Leserbrief
Leserbrief „Meine Meinung“ – Antwort auf den Leserbrief von Alexander Lambertz – „Sie erzählen das Märchen vom bösen Westen“
Baden-Baden, 17.02.2025, Leserbrief In einem Leserbrief an die Redaktion nimmt goodnews4-Leser Mark Lopatecki Stellung zu dem Leserbrief von goodnews4-Leser Alexander Lambertz Leserbrief «Meine Meinung» – «Kohl ist nicht mehr, heute ist Merz. Brandt ist nicht mehr, heute ist Scholz. Genscher ist nicht mehr, heute ist Lindner».
Es ist erschreckend, mit welcher Dreistigkeit hier die Realität auf den Kopf gestellt wird. Der Angriff auf die Ukraine war kein «Missverständnis», kein «Geheimprojekt der Kriegstreiber» und schon gar nicht die Schuld von Berlin oder Brüssel. Er war die gezielte, brutale Entscheidung eines Regimes, das seine imperialistischen Fantasien mit Blut und Leid durchsetzt – eines Regimes, das immer wieder bewiesen hat, dass es für Menschenwürde nur Verachtung übrig hat. Wer jetzt so tut, als wäre Frieden einfach eine Frage von «Verhandlungen», ignoriert die zentrale Tatsache: Russland hat diesen Krieg begonnen – und es könnte ihn jederzeit beenden, wenn es nur wollte. Doch stattdessen bombardiert es Städte, ermordet Zivilisten, tötet Kinder.

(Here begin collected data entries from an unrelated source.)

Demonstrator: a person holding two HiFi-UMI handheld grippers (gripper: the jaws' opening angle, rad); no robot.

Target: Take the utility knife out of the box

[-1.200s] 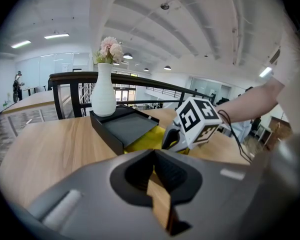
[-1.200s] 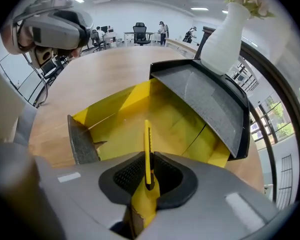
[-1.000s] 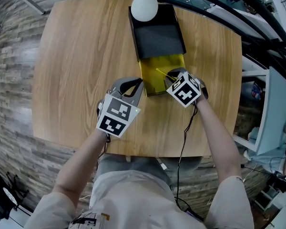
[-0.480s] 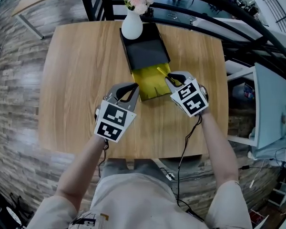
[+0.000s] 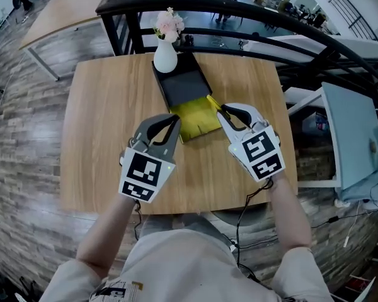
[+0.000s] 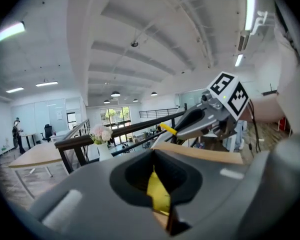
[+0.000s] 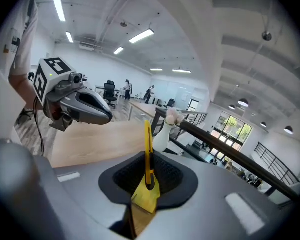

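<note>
The black box (image 5: 183,83) lies on the wooden table (image 5: 107,112) with its yellow inner tray (image 5: 194,119) slid out toward me. My right gripper (image 5: 225,113) hangs above the tray's right side, shut on the slim yellow utility knife (image 5: 213,101), whose tip sticks out past the jaws. In the right gripper view the knife (image 7: 148,151) stands on edge between the jaws of the right gripper (image 7: 148,179). My left gripper (image 5: 174,122) is above the tray's left corner, shut with nothing held. The left gripper view shows the left gripper (image 6: 157,184) and, through its gap, the yellow tray (image 6: 157,194).
A white vase (image 5: 165,56) with pink flowers stands at the box's far end. A black railing (image 5: 239,8) runs behind the table, with a lower floor beyond. A pale cabinet (image 5: 353,137) stands to the right. Bare tabletop lies left of the box.
Both grippers have risen well above the table. The right one lifted the yellow knife up out of the tray. The tray and box stayed on the table.
</note>
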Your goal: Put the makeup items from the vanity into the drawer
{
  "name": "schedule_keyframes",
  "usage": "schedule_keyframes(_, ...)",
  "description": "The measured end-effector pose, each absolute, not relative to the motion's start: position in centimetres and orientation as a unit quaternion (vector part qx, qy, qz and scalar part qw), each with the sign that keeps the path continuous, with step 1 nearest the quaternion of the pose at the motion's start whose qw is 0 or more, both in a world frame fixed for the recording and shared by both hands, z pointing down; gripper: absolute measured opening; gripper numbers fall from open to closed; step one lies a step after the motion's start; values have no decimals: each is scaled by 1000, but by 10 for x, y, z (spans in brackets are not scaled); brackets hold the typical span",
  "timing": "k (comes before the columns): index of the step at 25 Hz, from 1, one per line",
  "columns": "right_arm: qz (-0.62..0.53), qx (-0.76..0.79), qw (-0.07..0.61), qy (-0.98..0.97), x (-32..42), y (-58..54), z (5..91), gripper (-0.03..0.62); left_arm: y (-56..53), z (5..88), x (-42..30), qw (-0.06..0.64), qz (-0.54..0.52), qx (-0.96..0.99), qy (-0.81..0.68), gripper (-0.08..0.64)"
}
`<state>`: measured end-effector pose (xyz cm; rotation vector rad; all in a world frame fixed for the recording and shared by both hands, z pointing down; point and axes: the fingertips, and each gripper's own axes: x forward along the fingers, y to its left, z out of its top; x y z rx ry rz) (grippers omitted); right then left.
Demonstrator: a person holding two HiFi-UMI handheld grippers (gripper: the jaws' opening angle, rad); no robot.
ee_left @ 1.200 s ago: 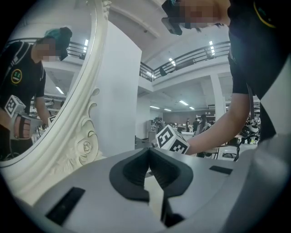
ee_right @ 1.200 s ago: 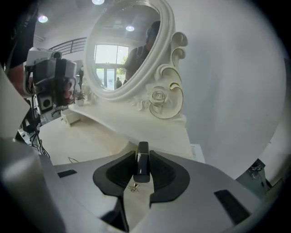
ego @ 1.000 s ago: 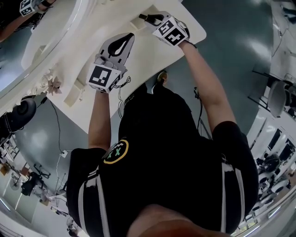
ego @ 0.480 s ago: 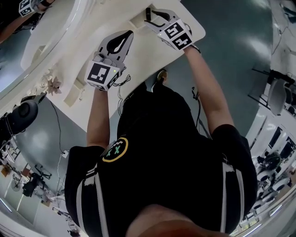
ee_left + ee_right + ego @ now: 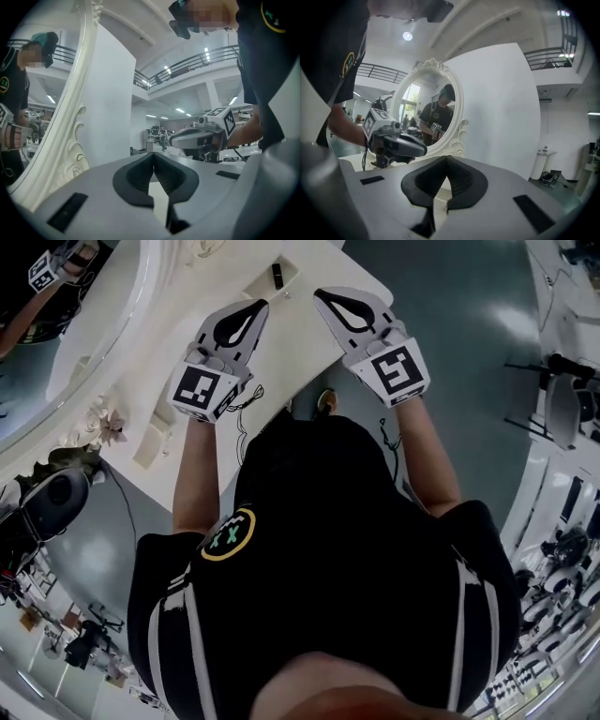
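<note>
In the head view a small black makeup item (image 5: 277, 276) lies in the little open drawer (image 5: 261, 284) at the far end of the white vanity top (image 5: 295, 348). My right gripper (image 5: 319, 293) hovers over the vanity a short way to the drawer's near right, jaws shut with nothing between them (image 5: 446, 159). My left gripper (image 5: 262, 305) hangs beside it, just on the near side of the drawer, also shut and empty (image 5: 153, 154). The two grippers point the same way, tips a hand's width apart.
An oval white-framed mirror (image 5: 84, 306) stands along the vanity's left side, with a flower ornament (image 5: 105, 418) at its base. A second small drawer (image 5: 155, 439) sticks out at the near left. The vanity's right edge drops to grey floor (image 5: 450, 306).
The right gripper was at the far drawer with the black item in its jaws; it has let go, pulled back toward me and closed. The item now lies in the drawer. The left gripper barely moved.
</note>
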<state>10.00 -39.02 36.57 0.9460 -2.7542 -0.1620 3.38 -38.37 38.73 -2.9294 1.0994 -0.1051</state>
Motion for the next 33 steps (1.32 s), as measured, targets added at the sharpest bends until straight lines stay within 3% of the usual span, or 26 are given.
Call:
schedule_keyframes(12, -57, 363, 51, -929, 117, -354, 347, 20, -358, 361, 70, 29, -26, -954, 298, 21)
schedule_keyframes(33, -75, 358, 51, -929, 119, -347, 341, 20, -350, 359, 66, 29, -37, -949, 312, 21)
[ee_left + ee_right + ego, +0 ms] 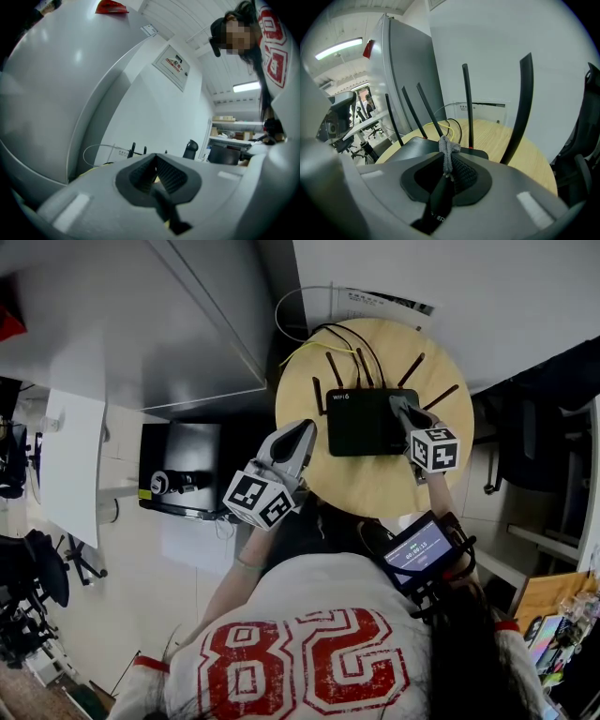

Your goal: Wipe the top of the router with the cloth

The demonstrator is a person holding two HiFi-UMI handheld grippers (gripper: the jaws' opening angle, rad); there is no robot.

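Observation:
A black router (364, 422) with several upright antennas lies on a round wooden table (375, 486). My right gripper (403, 412) rests over the router's right end, shut on a bunched grey cloth (448, 151). In the right gripper view the cloth pokes up between the jaws, with the router's top (414, 145) just ahead and an antenna (518, 109) to the right. My left gripper (298, 440) hangs at the table's left edge beside the router. Its jaws (155, 159) meet at the tips with nothing between them.
Yellow and black cables (328, 338) trail behind the router toward the white wall (450, 277). A tall grey cabinet (141, 315) stands left of the table, and a black box (180, 470) sits on the floor below it. A dark chair (534, 437) stands at the right.

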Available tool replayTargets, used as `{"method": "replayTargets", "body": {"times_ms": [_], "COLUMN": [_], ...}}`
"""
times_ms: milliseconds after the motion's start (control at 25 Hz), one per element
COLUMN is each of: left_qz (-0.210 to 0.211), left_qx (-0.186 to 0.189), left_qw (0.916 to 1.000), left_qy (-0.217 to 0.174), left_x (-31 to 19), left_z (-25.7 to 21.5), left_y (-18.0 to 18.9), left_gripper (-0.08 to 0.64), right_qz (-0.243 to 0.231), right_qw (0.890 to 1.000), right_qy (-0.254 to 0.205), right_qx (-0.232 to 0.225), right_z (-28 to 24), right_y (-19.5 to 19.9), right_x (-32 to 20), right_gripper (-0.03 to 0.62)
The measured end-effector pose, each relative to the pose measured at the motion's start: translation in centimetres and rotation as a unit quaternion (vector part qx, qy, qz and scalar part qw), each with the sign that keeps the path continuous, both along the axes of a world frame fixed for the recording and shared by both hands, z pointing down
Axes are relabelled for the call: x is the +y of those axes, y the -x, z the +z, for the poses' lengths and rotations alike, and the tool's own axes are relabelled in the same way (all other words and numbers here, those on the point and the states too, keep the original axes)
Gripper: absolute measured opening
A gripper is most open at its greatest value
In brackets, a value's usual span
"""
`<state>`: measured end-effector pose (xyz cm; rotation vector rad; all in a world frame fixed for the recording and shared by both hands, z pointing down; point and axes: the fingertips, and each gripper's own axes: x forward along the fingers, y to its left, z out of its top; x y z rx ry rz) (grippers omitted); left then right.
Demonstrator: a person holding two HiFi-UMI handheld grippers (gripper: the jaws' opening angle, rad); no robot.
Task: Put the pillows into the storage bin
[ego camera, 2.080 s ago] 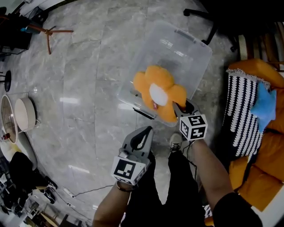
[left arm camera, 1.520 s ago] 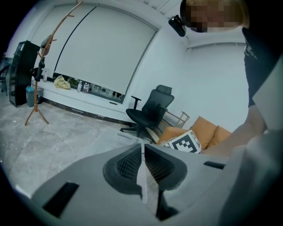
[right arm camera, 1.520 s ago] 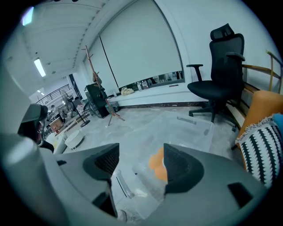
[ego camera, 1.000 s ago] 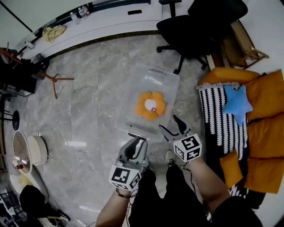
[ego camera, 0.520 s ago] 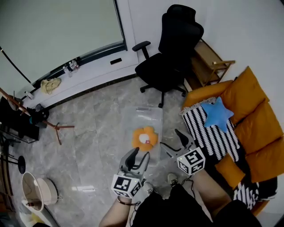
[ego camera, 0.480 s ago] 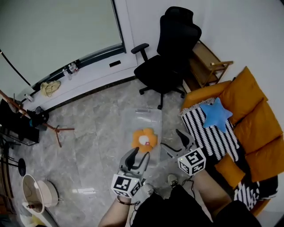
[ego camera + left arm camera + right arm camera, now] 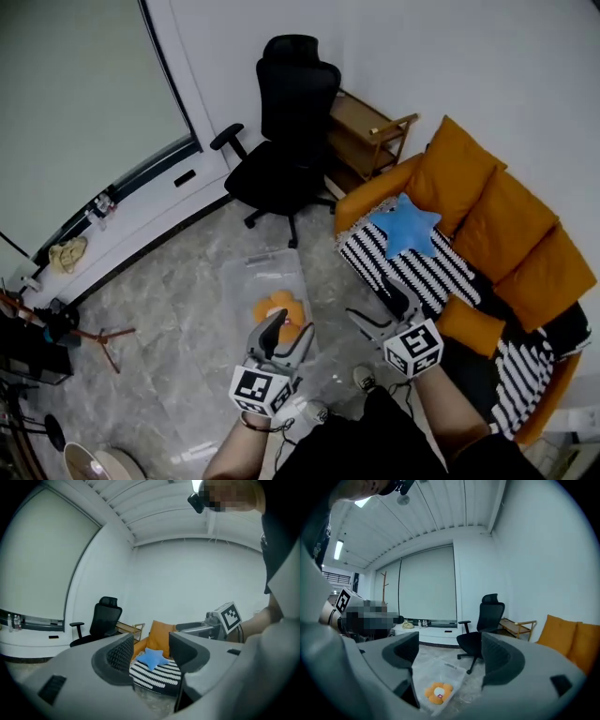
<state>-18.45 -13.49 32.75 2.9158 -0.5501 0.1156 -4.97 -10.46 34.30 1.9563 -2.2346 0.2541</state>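
Note:
An orange flower pillow (image 7: 276,312) (image 7: 438,692) lies inside the clear storage bin (image 7: 255,274) (image 7: 449,667) on the floor. A blue star pillow (image 7: 405,225) (image 7: 151,658) rests on a black-and-white striped pillow (image 7: 427,272) (image 7: 157,676) on the orange sofa. My left gripper (image 7: 287,331) (image 7: 151,648) hovers over the bin's near end. Its jaws have just been opening and hold nothing. My right gripper (image 7: 372,302) (image 7: 450,653) hangs between the bin and the sofa. It has likewise been opening and is empty.
A black office chair (image 7: 286,122) stands behind the bin, with a wooden side table (image 7: 370,117) next to it. Large orange cushions (image 7: 506,220) line the sofa back, and a small one (image 7: 467,323) lies at its front. A person's legs and shoes are below.
Both grippers have risen away from the bin and their jaws stand wider. The head view has swung up from the floor to take in the sofa and chair.

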Motion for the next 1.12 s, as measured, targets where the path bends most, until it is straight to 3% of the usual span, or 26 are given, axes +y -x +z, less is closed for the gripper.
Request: {"method": "replayTargets", "body": {"times_ms": [200, 440, 720, 1120], "left_qz": [0.051, 0.091, 0.139, 0.207], "left_qx": [-0.009, -0.026, -0.033, -0.016], "left_qw": [0.9987, 0.9955, 0.9897, 0.9782], "left_qy": [-0.003, -0.002, 0.007, 0.01], "left_x": [3.1, 8.4, 16.5, 28.7], "left_z": [0.7, 1.4, 1.0, 0.2], "left_y": [-3.8, -8.9, -18.0, -30.4], "left_gripper": [0.225, 0.225, 0.225, 0.225], "right_qz": [0.056, 0.081, 0.119, 0.185], "right_qw": [0.998, 0.996, 0.993, 0.982], "right_qy": [0.004, 0.007, 0.005, 0.039], "right_qx": [-0.011, -0.019, -0.022, -0.015], "right_z": [1.3, 2.3, 2.8, 4.2], "right_y": [-4.2, -8.3, -16.4, -27.2], "right_x": [4.5, 10.3, 19.9, 35.0], "right_gripper": [0.433, 0.437, 0.439, 0.446]}}
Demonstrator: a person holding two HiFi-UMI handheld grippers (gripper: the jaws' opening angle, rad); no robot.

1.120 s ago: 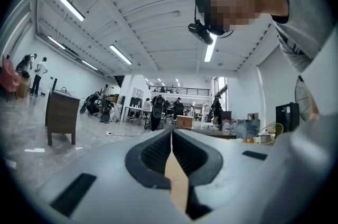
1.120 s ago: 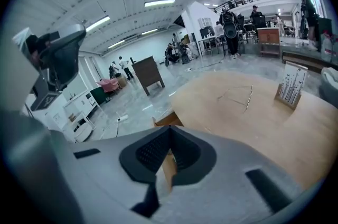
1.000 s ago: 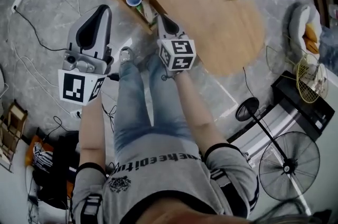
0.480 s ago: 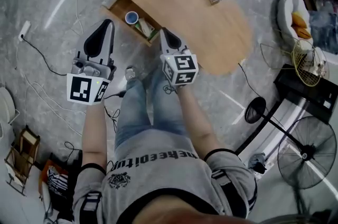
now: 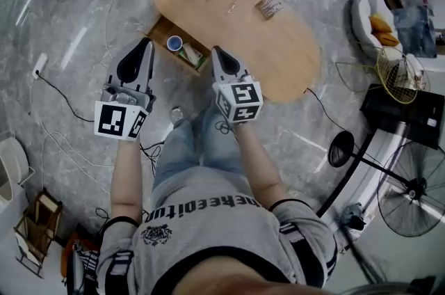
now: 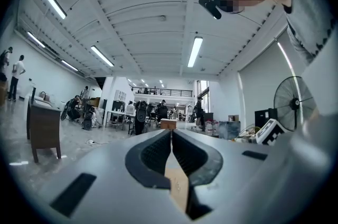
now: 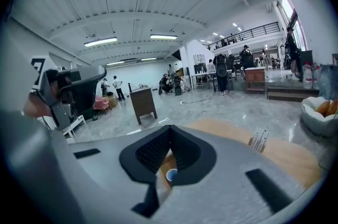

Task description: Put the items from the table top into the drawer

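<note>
The oval wooden table (image 5: 278, 50) lies far below me, with its drawer (image 5: 164, 31) pulled open at the left side. Inside the drawer stand a blue cup (image 5: 174, 43) and a pale green item (image 5: 192, 56). A small packet (image 5: 268, 8) and a thin clear item (image 5: 233, 3) lie on the table top. My left gripper (image 5: 145, 43) is held high to the left of the drawer, its jaws shut and empty (image 6: 170, 134). My right gripper (image 5: 215, 50) hangs over the drawer's near end, also shut with nothing in it (image 7: 169, 130). The right gripper view shows the cup (image 7: 171, 175) and the packet (image 7: 257, 139) beyond the jaws.
The person's jeans-clad legs (image 5: 188, 147) stand just before the drawer. A floor fan (image 5: 410, 189), a black stand (image 5: 341, 147), a wire basket (image 5: 396, 74) and a white seat (image 5: 368, 15) crowd the right. Cables (image 5: 62, 99) trail over the marble floor at the left.
Both grippers have risen, the right one more, still shut. The head view has risen as well, so the table and drawer look smaller and farther below.
</note>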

Und was tun die Apologeten dieses Terrors? Sie erzählen das altbekannte Märchen vom «bösen Westen», während der wahre Aggressor zum Opfer umgedeutet wird. Russland überfällt ein Nachbarland, begeht Kriegsverbrechen, massakriert Unschuldige – aber wer sich dagegen wehrt, ist angeblich der «Kriegstreiber»? Diese Umkehrung der Realität ist nichts anderes als schäbige Propaganda. Genau diese Propaganda wird in dem Leserbrief zum Besten gegeben. Lenin sprach einst von «nützlichen Idioten» – Menschen, die sich für fremde Interessen instrumentalisieren lassen und Lügen verbreiten, ohne die geringste Ahnung zu haben. Oder noch schlimmer: Menschen, die bewusst Unwahrheiten in die Welt setzen, um ihre eigene Agenda durchzusetzen. Handelt es sich hier um fehlgeleitete Naivität oder um handfeste Kreml-Desinformation?
Und dann die plump durchschaubare Panikmache vor der Wahl: Die Bundesregierung wolle «um jeden Preis» Krieg, Europa rüste angeblich «zwanghaft» auf, und nur eine ominöse «Alternative» könne uns retten? Nein. Es geht nicht um «Aufrüstung um jeden Preis», sondern um die simple Tatsache, dass ein souveränes Land nicht von einem Tyrannen überrollt werden darf. Wer jetzt «Frieden um jeden Preis» fordert, fordert in Wahrheit die Kapitulation der Ukraine vor Putin – mit allen fatalen Konsequenzen für die Sicherheit Europas. Wer glaubt, man müsse einen Diktator nur höflich bitten, damit er sein Morden einstellt, hat aus der Geschichte nichts gelernt.
Der 23. Februar ist tatsächlich eine Schicksalswahl. Aber nicht für jene, die sich von plumpen Parolen einlullen lassen. Sondern für diejenigen, die verstanden haben, dass echter Frieden nicht durch Feigheit und Wegducken entsteht, sondern durch eine klare Haltung gegen Aggression. Gehen Sie wählen und machen Sie Ihr Kreuz richtig. Bei der Partei, die Demokratie und Freiheit für unsere Kinder und unsere Enkel garantiert.